DESCRIPTION OF THE TASK =
Go through the records and report each line holding the string "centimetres".

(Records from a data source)
***

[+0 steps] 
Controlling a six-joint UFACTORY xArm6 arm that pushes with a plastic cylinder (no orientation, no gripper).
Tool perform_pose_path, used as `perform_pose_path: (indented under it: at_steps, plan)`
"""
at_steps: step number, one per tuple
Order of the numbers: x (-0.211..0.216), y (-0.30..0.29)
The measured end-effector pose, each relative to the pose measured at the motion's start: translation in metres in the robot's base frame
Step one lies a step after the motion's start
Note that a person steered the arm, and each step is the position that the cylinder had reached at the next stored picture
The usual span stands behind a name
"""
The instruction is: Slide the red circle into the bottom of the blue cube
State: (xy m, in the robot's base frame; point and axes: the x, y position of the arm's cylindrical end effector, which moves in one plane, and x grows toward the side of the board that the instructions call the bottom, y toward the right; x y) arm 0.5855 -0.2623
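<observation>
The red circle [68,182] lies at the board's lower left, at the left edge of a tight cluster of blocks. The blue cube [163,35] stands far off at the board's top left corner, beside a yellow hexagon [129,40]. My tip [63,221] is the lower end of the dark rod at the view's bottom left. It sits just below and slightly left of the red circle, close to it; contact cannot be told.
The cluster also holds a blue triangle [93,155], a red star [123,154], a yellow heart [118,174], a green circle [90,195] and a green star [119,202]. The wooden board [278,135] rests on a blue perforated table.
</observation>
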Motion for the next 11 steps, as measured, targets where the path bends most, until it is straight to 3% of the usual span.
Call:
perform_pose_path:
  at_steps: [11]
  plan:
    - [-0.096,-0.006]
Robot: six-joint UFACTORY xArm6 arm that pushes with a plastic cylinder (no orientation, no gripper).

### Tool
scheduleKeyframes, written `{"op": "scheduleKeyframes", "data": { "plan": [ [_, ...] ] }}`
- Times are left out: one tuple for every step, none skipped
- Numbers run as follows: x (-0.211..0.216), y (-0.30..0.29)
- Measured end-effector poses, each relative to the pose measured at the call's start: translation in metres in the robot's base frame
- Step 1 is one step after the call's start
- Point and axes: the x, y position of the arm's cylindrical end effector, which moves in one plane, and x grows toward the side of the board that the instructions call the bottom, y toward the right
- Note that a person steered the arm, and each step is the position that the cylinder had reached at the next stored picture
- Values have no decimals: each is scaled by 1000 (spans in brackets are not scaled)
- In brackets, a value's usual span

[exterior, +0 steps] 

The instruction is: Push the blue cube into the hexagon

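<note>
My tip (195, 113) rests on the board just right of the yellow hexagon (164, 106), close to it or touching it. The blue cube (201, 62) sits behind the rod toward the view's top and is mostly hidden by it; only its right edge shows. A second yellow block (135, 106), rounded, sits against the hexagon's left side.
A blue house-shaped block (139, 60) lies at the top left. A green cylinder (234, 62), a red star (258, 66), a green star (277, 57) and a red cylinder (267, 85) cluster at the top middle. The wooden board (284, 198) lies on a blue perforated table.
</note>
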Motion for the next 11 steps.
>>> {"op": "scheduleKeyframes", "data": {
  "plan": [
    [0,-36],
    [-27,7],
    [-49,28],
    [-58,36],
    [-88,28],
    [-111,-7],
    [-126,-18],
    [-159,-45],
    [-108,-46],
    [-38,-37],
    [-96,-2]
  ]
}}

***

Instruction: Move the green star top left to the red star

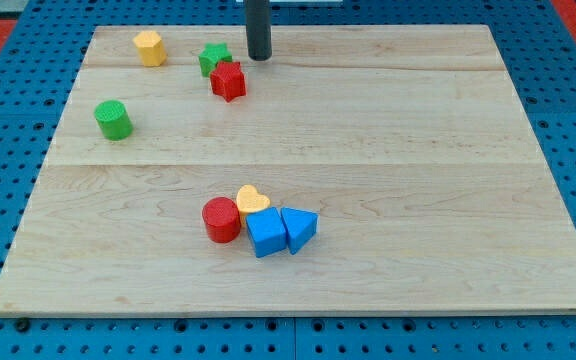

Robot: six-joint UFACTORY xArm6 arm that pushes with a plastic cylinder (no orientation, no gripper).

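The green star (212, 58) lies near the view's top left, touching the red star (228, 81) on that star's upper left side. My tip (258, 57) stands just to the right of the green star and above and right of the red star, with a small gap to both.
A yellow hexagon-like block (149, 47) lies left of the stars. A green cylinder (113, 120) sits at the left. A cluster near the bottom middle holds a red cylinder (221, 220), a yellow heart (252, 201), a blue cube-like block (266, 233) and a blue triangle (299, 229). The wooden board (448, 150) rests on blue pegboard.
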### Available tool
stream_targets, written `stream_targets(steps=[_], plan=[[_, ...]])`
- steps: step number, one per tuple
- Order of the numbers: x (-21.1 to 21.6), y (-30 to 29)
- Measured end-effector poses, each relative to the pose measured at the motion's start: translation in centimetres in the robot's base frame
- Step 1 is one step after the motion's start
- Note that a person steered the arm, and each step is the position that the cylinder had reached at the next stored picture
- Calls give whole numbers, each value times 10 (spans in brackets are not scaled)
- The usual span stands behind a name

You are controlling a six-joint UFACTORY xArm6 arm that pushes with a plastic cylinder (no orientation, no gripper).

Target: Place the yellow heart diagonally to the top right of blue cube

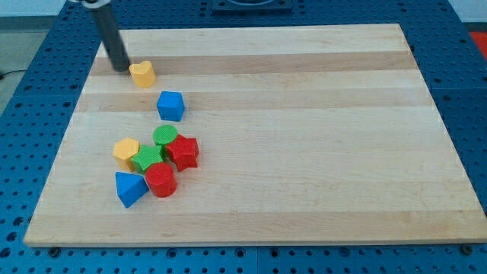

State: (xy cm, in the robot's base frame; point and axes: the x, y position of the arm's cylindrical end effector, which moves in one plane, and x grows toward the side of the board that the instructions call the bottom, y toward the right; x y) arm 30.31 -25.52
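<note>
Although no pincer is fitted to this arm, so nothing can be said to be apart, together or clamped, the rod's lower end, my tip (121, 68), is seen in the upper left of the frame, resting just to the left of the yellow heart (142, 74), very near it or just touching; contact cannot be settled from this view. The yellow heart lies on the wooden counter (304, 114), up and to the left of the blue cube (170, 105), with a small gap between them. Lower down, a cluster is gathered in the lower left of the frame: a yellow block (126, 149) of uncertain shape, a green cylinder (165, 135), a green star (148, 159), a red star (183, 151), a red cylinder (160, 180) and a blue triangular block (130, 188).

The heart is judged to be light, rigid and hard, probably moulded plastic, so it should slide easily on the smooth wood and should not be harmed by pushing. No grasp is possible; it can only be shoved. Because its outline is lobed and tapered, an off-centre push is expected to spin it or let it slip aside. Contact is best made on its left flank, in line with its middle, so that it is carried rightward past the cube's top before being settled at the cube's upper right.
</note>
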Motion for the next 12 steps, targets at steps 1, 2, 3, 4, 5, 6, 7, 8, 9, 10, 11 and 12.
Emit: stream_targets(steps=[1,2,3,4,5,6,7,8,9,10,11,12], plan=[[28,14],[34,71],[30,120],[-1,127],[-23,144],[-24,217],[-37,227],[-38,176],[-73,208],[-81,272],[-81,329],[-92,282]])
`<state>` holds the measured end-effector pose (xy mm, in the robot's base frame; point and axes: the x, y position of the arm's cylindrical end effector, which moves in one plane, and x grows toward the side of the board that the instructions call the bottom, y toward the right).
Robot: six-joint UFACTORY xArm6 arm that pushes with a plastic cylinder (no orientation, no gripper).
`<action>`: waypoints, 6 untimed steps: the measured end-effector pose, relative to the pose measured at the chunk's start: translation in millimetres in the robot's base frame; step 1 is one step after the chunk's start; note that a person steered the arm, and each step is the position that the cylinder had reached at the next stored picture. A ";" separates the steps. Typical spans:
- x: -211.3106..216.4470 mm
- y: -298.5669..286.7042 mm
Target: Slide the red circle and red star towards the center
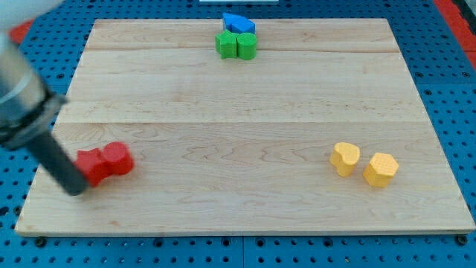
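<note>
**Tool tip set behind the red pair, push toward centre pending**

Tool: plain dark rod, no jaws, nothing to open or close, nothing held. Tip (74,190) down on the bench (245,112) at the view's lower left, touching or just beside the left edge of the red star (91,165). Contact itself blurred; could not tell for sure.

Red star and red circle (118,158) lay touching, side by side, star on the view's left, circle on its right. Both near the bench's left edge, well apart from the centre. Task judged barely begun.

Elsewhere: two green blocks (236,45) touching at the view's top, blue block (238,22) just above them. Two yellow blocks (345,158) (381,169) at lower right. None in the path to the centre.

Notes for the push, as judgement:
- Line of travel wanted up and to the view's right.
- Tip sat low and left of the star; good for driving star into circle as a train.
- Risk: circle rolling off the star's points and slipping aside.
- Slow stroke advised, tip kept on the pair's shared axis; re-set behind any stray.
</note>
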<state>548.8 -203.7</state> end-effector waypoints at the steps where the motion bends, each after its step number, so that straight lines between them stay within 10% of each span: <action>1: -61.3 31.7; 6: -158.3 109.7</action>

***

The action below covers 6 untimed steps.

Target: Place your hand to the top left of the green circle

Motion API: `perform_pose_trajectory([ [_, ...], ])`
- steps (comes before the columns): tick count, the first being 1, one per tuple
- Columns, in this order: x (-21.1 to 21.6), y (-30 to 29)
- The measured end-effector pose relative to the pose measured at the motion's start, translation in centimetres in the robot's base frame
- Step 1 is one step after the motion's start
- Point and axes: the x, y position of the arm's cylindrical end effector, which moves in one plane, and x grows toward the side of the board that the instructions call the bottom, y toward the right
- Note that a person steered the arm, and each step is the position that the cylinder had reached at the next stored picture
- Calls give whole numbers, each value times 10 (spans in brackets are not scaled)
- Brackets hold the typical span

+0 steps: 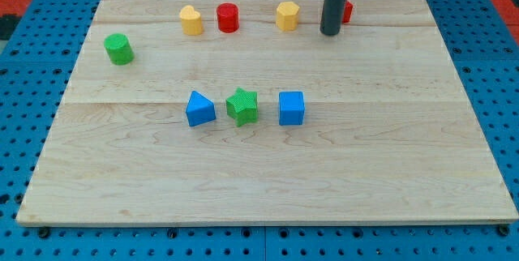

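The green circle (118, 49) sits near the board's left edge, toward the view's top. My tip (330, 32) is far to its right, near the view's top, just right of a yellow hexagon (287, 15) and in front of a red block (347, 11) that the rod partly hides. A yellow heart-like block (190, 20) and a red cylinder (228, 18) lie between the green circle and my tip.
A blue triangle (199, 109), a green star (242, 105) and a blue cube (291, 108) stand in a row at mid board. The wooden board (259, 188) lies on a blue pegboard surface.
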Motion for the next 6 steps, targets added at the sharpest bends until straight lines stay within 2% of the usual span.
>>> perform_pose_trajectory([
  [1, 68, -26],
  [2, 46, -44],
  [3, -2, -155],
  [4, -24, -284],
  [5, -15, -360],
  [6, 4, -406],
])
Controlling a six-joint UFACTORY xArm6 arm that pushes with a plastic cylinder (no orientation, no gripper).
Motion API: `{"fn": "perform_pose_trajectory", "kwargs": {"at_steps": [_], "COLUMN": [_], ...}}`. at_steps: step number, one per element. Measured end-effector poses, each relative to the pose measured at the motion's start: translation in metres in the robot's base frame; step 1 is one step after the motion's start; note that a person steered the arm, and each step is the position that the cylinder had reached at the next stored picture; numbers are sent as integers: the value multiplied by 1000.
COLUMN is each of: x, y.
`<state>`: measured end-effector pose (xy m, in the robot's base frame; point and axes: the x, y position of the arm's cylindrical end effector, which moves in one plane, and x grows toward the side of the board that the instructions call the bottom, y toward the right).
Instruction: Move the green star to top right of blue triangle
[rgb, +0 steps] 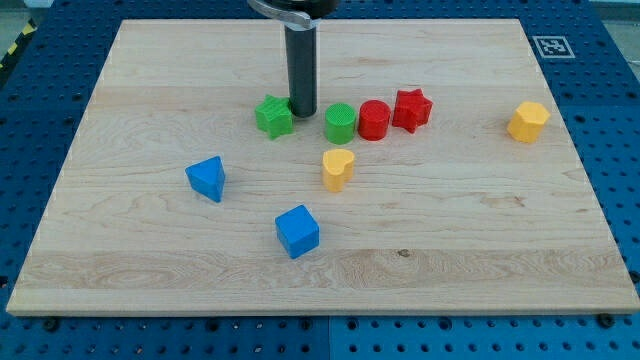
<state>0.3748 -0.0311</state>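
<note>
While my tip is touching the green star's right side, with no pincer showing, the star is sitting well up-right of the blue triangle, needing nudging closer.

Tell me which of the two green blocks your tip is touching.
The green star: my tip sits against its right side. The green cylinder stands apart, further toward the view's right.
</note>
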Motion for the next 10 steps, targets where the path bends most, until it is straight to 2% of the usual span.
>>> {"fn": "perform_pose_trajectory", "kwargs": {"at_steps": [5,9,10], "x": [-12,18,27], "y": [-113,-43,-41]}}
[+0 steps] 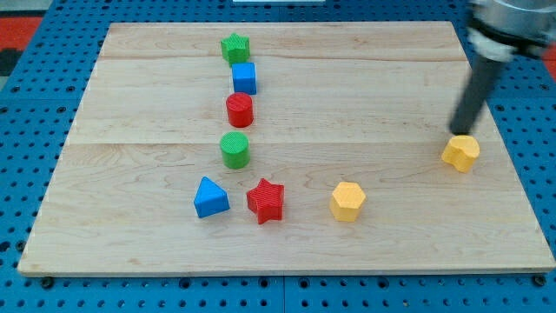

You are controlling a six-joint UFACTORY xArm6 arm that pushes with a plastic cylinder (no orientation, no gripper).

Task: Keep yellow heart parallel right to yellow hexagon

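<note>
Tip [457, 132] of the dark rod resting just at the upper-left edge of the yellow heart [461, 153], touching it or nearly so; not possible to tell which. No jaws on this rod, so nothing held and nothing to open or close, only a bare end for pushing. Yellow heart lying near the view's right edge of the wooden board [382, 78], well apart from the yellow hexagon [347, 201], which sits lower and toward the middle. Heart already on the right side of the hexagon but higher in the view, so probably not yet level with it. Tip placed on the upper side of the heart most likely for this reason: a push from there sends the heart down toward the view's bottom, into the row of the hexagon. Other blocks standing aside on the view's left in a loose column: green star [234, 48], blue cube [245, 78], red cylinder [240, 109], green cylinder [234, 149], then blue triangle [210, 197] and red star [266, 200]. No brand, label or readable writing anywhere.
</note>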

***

WRITTEN SOLUTION =
- Measured end-effector poses, each relative to the pose measured at the motion's start: translation in centimetres in the robot's base frame
- The measured end-effector pose relative to the pose measured at the motion's start, translation in centimetres in the robot's base frame

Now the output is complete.